--- Data provided Enclosed Below ---

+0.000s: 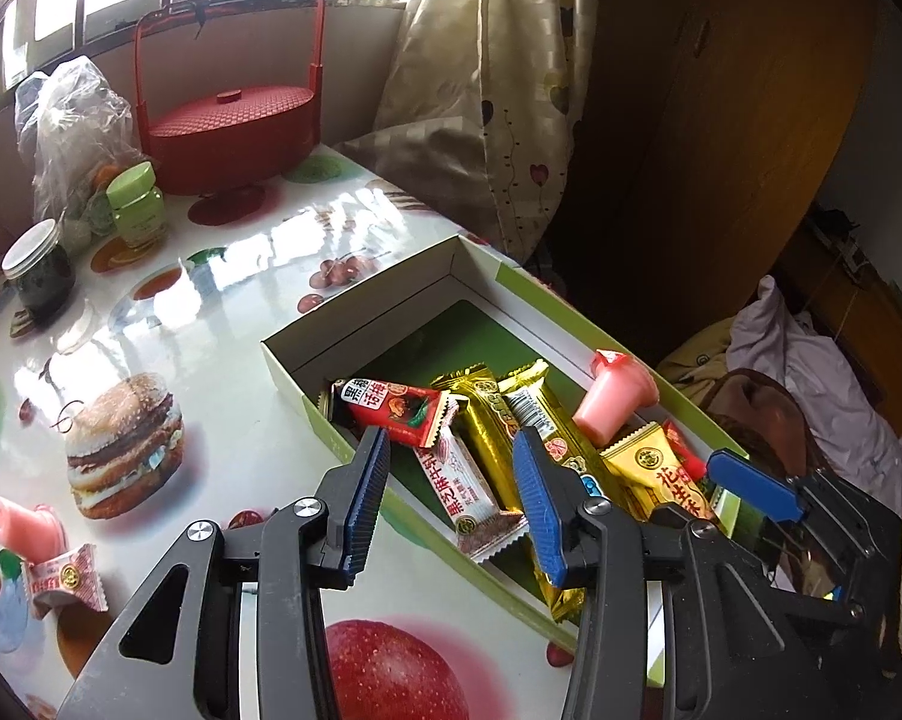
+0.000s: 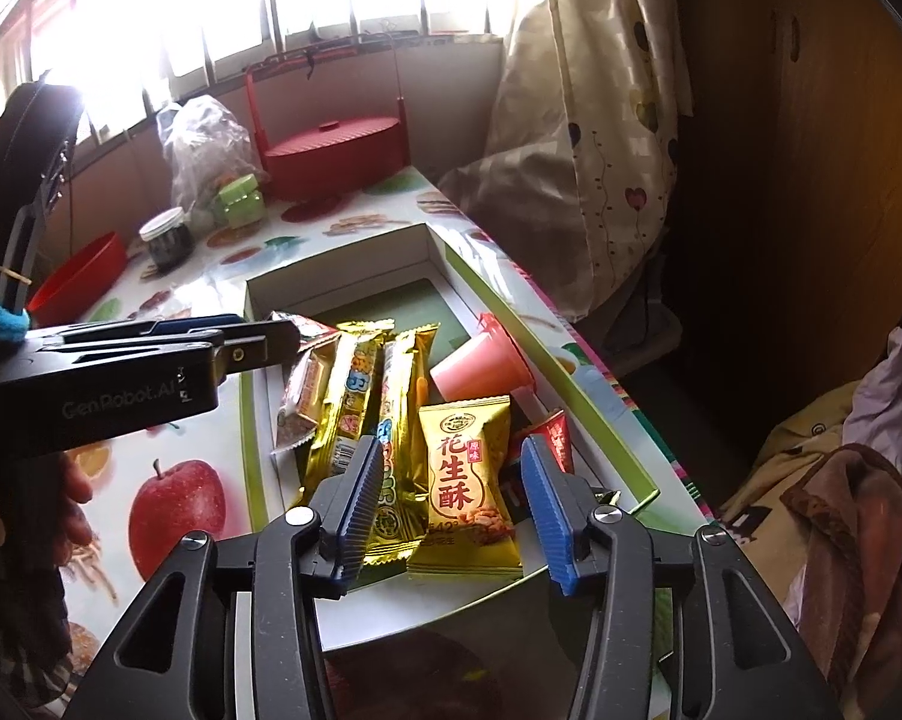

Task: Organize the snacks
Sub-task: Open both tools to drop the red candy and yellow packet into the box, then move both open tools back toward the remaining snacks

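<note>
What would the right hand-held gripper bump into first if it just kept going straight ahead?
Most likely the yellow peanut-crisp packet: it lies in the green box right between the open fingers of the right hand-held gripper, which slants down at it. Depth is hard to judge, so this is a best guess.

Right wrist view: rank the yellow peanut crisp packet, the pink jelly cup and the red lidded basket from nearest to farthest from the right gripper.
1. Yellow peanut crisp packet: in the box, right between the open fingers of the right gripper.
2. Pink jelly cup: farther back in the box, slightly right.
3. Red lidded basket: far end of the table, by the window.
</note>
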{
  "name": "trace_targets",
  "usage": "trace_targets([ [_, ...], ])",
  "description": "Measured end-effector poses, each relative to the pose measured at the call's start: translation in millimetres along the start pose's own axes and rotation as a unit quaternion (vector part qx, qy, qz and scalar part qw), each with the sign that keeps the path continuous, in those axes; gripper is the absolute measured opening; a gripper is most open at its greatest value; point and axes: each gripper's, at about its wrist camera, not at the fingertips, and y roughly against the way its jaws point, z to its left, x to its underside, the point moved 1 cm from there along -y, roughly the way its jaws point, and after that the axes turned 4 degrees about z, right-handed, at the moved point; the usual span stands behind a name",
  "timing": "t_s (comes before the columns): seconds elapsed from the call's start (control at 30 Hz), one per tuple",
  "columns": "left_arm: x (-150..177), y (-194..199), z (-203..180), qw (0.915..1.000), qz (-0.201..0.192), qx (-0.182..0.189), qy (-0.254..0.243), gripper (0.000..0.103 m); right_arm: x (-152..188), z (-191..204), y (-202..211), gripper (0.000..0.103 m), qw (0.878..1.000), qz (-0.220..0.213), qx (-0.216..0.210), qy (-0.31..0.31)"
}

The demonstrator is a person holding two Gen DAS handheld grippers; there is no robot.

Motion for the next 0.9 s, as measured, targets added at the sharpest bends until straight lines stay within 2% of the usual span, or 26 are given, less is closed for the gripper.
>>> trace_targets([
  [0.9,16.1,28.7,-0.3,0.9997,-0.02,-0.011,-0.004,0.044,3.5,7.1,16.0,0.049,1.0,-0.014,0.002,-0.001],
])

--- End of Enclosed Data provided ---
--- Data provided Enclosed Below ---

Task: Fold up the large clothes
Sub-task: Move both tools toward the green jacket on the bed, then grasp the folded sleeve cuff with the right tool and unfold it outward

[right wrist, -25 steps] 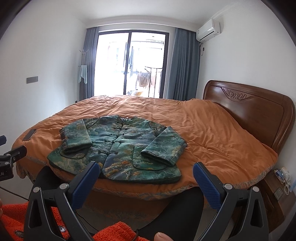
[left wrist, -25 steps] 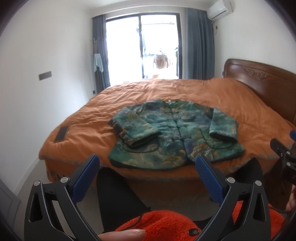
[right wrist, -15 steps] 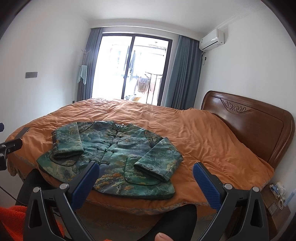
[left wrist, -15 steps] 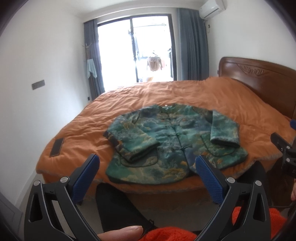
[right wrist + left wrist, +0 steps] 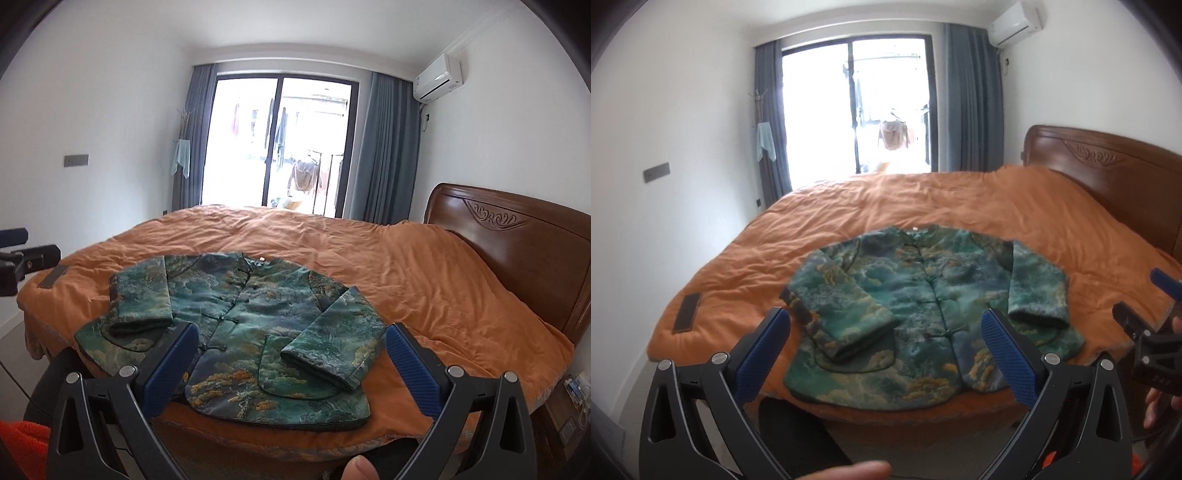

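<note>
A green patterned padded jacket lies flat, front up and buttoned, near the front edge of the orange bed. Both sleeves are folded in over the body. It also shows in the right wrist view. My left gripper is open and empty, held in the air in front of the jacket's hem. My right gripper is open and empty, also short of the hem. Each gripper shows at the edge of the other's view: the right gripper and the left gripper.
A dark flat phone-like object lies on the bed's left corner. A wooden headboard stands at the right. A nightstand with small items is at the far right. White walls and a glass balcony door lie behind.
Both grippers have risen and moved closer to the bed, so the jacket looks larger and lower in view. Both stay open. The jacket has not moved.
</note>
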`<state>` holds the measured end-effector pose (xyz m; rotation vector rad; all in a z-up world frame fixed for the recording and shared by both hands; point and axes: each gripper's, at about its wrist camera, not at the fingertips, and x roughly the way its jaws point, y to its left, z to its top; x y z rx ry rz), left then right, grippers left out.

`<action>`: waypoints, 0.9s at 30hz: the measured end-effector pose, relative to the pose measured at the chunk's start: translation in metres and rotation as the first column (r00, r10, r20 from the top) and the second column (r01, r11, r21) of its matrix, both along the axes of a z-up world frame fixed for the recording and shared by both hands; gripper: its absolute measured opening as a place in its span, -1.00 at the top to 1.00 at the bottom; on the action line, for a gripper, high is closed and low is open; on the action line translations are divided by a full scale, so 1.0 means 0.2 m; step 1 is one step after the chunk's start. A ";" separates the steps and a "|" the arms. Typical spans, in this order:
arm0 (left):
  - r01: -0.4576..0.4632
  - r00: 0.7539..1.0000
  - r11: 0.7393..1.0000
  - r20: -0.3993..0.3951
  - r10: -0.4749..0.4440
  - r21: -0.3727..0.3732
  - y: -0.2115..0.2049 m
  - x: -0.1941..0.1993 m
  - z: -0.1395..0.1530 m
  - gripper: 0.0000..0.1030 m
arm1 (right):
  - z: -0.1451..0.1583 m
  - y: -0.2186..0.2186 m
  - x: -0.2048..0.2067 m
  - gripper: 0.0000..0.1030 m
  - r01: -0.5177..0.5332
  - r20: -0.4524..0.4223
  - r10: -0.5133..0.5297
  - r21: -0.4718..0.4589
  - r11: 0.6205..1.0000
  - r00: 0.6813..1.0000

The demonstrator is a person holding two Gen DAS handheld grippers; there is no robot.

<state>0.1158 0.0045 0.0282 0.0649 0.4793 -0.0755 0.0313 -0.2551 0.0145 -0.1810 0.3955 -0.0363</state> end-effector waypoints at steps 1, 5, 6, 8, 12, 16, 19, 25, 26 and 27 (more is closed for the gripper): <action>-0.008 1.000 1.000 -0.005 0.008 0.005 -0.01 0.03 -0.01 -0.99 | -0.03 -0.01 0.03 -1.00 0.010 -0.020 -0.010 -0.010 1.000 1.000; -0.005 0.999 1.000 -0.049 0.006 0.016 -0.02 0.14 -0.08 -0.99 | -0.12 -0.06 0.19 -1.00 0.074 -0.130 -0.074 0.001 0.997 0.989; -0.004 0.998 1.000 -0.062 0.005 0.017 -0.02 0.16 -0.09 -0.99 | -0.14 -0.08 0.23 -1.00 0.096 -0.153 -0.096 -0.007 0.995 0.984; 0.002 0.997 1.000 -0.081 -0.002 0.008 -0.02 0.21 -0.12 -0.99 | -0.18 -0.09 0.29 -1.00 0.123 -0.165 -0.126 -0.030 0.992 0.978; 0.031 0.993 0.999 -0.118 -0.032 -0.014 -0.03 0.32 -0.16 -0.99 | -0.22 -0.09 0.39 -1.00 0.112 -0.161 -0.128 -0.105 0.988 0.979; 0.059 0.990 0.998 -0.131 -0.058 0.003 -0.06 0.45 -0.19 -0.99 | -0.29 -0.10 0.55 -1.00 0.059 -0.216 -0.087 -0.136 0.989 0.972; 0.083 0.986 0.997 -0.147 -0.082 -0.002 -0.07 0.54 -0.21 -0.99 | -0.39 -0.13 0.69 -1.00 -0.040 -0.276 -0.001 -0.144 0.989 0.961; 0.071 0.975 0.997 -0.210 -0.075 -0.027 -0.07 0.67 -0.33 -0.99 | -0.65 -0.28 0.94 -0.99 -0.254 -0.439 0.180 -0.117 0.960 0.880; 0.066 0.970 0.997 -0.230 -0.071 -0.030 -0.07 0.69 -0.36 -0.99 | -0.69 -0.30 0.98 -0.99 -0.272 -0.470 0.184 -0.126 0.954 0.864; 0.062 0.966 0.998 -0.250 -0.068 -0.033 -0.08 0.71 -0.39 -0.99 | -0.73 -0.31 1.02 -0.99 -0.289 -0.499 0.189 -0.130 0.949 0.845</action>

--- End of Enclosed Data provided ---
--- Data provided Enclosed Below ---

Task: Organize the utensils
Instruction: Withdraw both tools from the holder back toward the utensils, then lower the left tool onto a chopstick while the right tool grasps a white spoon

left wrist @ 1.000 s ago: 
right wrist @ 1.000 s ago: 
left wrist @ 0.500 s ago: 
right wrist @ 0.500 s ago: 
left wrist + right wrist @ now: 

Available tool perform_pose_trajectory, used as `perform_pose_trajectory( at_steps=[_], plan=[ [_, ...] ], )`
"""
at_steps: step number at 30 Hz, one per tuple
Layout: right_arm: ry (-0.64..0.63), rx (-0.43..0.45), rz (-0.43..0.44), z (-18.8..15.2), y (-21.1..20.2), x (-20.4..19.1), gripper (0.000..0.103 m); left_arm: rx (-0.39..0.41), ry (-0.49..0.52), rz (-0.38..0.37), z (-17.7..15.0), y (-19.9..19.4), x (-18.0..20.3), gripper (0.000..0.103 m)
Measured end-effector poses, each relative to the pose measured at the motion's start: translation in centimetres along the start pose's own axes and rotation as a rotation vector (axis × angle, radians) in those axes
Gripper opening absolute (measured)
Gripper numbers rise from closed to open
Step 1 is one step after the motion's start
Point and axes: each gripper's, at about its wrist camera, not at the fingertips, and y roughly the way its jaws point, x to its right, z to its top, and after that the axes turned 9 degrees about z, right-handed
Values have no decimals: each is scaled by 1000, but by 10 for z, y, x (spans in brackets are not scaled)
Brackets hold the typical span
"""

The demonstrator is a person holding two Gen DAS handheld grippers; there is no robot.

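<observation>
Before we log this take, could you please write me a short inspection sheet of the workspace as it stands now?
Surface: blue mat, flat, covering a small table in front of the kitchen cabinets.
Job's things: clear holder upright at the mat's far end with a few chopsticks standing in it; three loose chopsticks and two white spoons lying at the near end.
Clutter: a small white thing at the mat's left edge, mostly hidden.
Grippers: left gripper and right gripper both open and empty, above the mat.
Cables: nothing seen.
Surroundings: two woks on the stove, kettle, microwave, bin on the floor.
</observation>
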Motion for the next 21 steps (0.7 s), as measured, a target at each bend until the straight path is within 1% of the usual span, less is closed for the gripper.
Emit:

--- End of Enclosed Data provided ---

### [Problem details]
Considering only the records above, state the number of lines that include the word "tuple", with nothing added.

### [Result below]
2